Tuesday, May 3, 2011
Monday, February 1, 2010
Sanctions Over e-Discovery Increase, More Oversight Needed
Are lawyers getting sanctioned for electronic-discovery violations more than before? So it seems, according to a study done by King & Spalding and reported in the Duke Law Journal. Such results are puzzling, considering that e-Discovery was supposed to simplify litigation.
More Sanctions for e-Discovery
The report reviewed a comprehensive survey of written opinions from cases in federal courts prior to January 1, 2010 — including motions for sanctions relating to ESI. They analyzed each case for various factors like type of case, sanctioning authority, sanctioned party, sanctioned misconduct, sanction type and sanctions to counsel, among others. What they found was staggering.
Of their analysis of pre-2010 cases, there were more e-discovery sanction cases and more e-discovery sanction awards in 2009 than in any prior year.

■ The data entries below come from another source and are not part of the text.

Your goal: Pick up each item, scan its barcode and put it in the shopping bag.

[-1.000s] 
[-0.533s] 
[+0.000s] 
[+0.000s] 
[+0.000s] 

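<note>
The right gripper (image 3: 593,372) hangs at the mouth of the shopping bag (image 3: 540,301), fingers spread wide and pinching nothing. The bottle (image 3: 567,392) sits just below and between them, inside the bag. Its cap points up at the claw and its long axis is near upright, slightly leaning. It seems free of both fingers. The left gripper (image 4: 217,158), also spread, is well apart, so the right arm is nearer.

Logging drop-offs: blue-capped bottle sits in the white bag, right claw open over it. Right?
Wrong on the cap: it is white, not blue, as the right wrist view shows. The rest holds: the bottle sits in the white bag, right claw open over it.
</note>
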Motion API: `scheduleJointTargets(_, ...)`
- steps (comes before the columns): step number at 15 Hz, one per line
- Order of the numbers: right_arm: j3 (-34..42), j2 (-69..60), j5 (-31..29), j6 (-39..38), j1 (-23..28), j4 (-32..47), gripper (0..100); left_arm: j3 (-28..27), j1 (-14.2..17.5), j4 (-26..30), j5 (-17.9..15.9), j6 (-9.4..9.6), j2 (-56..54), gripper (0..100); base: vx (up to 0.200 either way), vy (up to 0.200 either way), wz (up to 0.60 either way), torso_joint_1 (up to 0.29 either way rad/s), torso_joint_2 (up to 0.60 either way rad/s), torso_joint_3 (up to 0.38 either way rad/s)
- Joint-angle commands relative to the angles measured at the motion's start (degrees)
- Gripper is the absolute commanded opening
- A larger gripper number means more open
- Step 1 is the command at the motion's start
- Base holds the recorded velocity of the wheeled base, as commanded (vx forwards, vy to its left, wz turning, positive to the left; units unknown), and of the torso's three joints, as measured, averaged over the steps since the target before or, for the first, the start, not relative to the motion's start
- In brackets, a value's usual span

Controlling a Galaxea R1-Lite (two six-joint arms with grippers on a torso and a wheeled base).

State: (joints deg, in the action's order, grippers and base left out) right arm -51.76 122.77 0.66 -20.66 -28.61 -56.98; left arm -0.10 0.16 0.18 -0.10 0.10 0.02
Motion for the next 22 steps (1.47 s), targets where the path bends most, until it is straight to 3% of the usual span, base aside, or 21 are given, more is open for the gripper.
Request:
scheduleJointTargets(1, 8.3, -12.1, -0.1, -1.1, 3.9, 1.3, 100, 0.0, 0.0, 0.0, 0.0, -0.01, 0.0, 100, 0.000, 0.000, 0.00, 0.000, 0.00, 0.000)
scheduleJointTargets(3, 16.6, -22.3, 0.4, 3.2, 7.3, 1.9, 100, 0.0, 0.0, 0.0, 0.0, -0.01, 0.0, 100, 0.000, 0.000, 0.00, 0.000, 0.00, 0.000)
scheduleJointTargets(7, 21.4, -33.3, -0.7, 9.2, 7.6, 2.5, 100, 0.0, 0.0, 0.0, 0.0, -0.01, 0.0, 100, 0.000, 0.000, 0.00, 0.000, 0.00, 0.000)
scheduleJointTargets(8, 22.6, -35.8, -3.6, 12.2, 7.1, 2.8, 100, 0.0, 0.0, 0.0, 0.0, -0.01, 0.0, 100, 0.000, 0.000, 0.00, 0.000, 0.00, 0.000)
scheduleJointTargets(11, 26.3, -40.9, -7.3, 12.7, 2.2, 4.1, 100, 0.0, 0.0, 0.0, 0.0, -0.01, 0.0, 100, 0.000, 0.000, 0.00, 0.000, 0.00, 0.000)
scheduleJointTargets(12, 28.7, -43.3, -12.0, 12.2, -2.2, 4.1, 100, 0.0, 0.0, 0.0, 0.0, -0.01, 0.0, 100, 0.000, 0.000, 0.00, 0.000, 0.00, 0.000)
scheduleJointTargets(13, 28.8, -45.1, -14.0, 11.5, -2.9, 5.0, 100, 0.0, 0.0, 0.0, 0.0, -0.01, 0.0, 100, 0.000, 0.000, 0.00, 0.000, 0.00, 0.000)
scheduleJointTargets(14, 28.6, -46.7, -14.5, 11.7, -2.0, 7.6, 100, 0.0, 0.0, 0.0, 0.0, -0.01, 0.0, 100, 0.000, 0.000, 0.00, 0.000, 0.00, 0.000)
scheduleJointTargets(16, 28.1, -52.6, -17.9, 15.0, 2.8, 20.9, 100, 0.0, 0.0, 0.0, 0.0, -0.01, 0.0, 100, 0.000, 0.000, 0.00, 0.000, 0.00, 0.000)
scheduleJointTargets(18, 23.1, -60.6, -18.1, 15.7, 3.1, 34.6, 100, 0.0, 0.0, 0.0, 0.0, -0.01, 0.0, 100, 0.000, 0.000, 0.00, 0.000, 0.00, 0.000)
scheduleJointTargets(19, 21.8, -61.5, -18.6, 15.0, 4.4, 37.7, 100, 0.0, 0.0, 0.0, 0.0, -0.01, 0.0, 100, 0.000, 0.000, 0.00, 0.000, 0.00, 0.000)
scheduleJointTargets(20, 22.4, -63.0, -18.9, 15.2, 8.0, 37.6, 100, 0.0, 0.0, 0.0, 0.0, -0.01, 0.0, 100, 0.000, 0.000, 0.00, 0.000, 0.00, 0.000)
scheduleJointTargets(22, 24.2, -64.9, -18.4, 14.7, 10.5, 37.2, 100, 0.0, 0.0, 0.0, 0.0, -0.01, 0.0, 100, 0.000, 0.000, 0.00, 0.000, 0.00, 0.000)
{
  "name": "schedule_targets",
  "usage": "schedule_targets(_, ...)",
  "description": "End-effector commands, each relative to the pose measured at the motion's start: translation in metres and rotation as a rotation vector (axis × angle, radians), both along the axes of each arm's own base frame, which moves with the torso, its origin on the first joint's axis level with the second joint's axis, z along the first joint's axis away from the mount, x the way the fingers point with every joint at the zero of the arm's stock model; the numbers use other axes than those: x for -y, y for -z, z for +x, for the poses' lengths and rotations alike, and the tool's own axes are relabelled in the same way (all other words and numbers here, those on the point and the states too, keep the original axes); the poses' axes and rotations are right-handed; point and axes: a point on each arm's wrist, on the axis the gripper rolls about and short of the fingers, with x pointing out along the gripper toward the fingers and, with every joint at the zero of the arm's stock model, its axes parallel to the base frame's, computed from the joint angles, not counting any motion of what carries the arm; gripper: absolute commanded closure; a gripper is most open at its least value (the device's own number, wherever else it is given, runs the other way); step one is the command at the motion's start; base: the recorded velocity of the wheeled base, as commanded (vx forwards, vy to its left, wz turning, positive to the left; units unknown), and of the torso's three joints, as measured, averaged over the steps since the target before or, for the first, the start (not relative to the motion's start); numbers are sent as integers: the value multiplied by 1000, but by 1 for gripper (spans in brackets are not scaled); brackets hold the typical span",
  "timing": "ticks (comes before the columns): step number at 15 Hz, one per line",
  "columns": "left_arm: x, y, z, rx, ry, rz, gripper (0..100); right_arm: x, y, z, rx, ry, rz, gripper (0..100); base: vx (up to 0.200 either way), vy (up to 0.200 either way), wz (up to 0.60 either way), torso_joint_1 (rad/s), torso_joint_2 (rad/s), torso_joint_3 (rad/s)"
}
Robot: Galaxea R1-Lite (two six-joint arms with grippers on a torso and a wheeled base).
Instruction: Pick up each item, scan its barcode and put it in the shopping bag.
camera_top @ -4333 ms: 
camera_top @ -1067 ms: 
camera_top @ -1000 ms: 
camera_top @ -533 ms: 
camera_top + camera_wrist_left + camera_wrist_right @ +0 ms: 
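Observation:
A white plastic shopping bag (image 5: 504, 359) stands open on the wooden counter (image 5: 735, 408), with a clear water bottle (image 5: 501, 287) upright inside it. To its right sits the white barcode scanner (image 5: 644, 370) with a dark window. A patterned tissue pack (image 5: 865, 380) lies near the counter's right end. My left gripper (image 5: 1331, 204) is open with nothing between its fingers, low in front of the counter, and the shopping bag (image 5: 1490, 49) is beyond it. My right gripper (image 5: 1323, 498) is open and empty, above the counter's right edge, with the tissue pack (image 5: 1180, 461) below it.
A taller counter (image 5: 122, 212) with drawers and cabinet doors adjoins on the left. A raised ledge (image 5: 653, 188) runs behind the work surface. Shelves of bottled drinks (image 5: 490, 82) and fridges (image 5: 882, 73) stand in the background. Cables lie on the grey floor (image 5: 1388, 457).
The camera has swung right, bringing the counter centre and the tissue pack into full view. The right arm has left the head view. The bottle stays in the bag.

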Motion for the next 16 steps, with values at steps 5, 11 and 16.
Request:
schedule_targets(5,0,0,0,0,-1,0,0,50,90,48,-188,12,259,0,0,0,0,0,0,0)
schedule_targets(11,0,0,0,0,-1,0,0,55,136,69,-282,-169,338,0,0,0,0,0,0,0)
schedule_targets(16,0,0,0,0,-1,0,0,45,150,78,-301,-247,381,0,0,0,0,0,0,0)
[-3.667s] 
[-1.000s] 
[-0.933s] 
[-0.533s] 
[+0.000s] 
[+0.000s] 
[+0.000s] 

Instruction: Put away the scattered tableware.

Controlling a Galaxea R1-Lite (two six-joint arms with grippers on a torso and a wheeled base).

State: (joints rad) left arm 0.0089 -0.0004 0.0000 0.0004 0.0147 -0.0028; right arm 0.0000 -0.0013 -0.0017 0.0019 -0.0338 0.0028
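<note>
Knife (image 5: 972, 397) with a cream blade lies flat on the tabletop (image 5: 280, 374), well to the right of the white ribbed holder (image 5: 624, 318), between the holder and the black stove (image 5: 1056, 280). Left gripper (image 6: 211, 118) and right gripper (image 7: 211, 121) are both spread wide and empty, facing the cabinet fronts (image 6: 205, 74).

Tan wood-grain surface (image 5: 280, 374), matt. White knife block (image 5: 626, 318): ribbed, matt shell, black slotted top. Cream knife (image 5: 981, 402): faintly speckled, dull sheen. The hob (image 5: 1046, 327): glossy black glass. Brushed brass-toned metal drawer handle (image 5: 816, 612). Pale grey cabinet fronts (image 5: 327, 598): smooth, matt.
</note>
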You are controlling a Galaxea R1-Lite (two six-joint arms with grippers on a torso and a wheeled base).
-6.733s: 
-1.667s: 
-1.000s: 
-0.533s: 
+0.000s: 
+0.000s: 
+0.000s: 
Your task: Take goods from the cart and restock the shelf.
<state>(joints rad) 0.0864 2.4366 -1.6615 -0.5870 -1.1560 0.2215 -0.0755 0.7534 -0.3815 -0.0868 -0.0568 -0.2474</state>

In fact, there were more e-discovery sanction cases in 2009 than in all years prior to 2005 combined. To add insult to injury, the report also found that failure to produce ESI was the most common basis for sanctions.
e-Discovery is Only as Good as its Oversight
Theoretically, e-Discovery should establish a workflow so that data can be searched, collected, reviewed and analyzed in a manner that is both efficient and effective. However, considering that companies have more data than ever to comb through and classify, as well as conflicts between those implementing the e-Discovery infrastructure and those managing the workflows, e-Discovery isn’t always the magic bullet many believe it to be.
According to the study authors, one of the reasons that sanctions may be increasing is that often “more attention is focused on e-discovery than on the merits with a motion for sanctions an increasingly common filing.” Additionally, of the cases in which sanctions were awarded, the most common misconduct was failure to preserve ESI.
While the study doesn’t offer much advice about how e-Discovery solutions can help solve the problem, it does highlight the need for more uniform standards and guidelines to steer counsel through the complex tasks of discovery.
Ultimately, no matter the e-Discovery platform in use, companies need to take more control of how data is managed across the EDRM. Like most tools, e-Discovery is not magic, but if used effectively, it can help to manage risk and limit sanctions.